**YOUR INSTRUCTIONS:** Scan the entries below for "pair" and copy each line that holds it.

[MATERIAL SUPPLIED Boundary: Start]

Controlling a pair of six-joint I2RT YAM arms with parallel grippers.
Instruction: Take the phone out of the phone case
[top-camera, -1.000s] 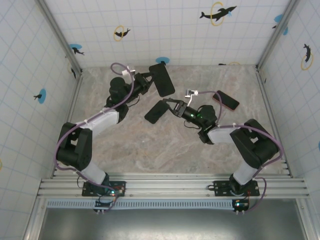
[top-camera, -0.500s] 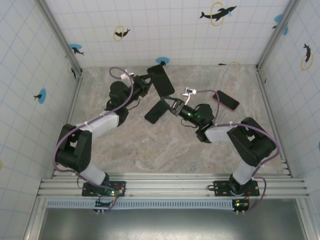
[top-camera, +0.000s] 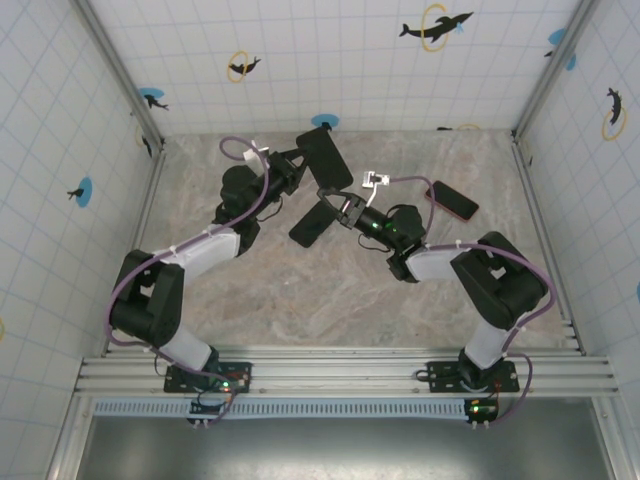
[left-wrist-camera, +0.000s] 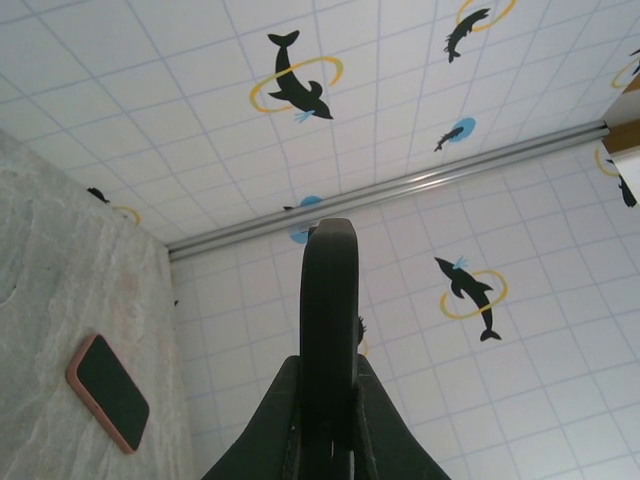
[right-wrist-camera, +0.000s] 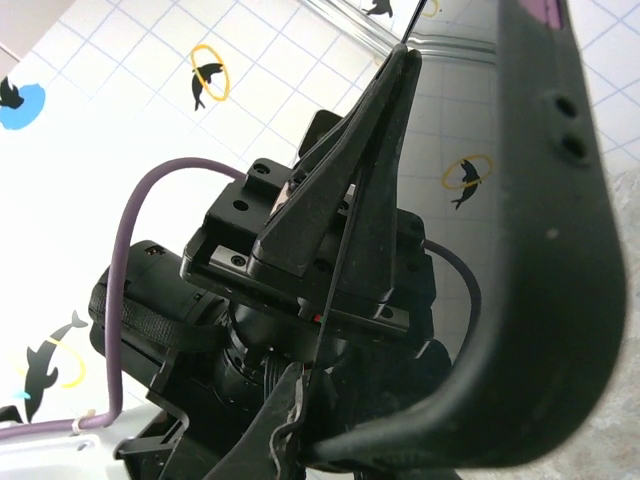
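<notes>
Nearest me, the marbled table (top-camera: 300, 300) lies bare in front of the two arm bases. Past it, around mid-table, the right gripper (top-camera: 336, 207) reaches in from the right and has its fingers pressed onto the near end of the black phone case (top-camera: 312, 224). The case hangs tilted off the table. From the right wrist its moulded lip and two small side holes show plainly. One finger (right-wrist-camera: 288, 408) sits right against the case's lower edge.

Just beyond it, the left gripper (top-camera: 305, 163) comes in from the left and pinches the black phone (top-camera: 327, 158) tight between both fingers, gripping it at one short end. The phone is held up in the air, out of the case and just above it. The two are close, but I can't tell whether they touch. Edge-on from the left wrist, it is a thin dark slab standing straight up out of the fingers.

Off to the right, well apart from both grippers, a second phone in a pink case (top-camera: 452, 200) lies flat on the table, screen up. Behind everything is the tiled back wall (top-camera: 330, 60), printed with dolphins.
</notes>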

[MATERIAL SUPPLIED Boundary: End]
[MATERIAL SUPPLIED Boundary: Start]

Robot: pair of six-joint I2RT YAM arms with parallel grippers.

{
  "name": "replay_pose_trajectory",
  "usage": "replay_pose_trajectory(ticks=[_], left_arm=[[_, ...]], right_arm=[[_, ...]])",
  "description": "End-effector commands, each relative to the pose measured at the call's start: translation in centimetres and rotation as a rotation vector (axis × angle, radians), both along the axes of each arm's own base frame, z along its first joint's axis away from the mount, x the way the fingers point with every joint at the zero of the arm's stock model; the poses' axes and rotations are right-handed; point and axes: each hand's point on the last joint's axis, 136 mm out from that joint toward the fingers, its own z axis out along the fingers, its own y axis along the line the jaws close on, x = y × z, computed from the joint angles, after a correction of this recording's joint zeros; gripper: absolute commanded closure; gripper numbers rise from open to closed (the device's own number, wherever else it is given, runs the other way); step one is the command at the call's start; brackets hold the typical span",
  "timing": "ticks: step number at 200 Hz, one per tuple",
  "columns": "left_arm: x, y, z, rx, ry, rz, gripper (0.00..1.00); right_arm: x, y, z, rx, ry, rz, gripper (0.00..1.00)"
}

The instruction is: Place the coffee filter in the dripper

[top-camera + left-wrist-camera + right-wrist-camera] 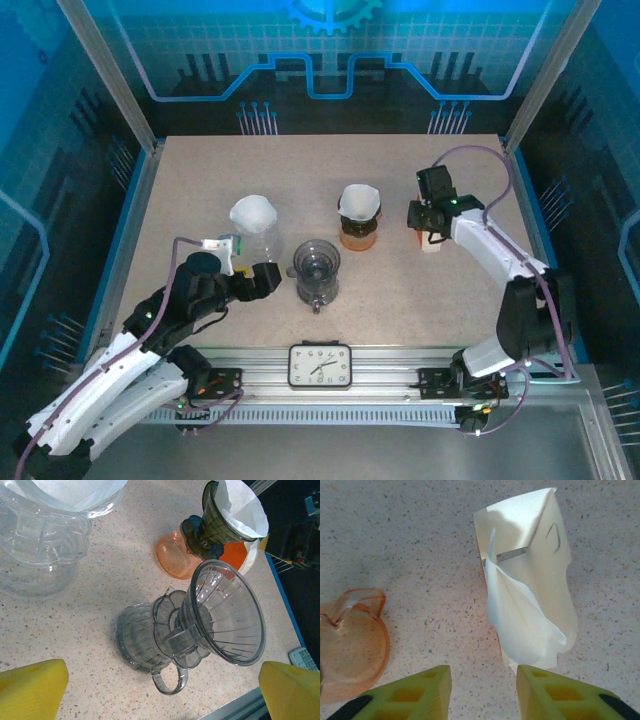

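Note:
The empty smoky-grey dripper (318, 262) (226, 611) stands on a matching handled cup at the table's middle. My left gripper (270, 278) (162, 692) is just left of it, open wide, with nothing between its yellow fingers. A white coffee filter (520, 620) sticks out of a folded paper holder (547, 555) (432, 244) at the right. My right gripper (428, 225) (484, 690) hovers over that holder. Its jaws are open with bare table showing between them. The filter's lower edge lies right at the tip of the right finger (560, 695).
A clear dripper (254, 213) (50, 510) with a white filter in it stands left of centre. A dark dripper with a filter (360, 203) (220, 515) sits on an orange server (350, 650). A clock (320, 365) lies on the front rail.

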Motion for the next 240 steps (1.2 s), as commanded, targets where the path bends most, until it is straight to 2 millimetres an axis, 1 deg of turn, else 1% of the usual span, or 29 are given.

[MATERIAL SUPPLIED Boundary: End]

**ANSWER BOX:**
Controlling a pair of six-joint I2RT YAM arms with parallel grippers.
Robot: pair of six-joint I2RT YAM arms with parallel grippers.

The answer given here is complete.